Bandar Lampung – Wali Kota Bandar Lampung, Hj. Eva Dwiana, mengajak seluruh stakeholder untuk bersama-sama menjaga pasokan dan kelancaran distribusi pangan guna memastikan stabilitas harga di tengah masyarakat.
Ajakan tersebut disampaikan dalam Rapat High Level Meeting (HLM) Tim Pengendalian Inflasi Daerah (TPID) Kota Bandar Lampung yang digelar di Ruang Rapat Wali Kota, Jumat (13/2/2026).
Rapat ini menjadi langkah strategis Pemerintah Kota Bandar Lampung dalam mengantisipasi potensi kenaikan harga menjelang Hari Besar Keagamaan Nasional (HBKN).
Dalam rapat tersebut terungkap bahwa inflasi Kota Bandar Lampung pada Januari 2026 tercatat sebesar 0,18 persen, dengan harga kebutuhan pokok di pasar yang relatif terkendali dan stabil. Namun demikian, TPID tetap mewaspadai potensi lonjakan harga akibat peningkatan permintaan musiman.
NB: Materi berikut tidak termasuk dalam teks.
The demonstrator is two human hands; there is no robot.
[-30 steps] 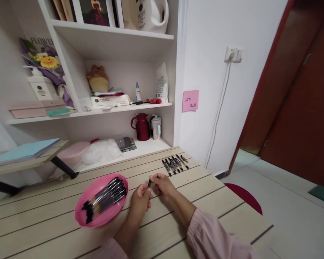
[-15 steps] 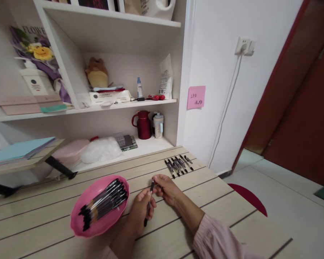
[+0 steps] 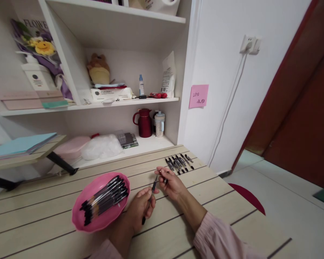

Sejumlah komoditas yang menjadi perhatian antara lain cabai, bawang merah, daging ayam, telur, minyak goreng, dan gula pasir.
Wali Kota Bandar Lampung menekankan pentingnya sinergi antara pemerintah, pelaku usaha, dan masyarakat dalam menjaga ketersediaan pasokan serta kelancaran distribusi agar stabilitas harga tetap terjaga.
Rapat tersebut turut dihadiri Wakil Wali Kota, Sekretaris Daerah, Asisten Bidang Perekonomian dan Pembangunan, Inspektur, Kepala Bapperida, Kepala BPBD, Plt. Kepala BKAD, para kepala dinas terkait, Kasat Pol PP, Kabag Perekonomian, serta Direktur Utama PD Pasar Tapis Berseri.
Selain itu, hadir pula unsur Forkopimda, BPS, BI, Bulog, dan Pertamina sebagai bagian dari penguatan koordinasi lintas sektor dalam pengendalian inflasi daerah.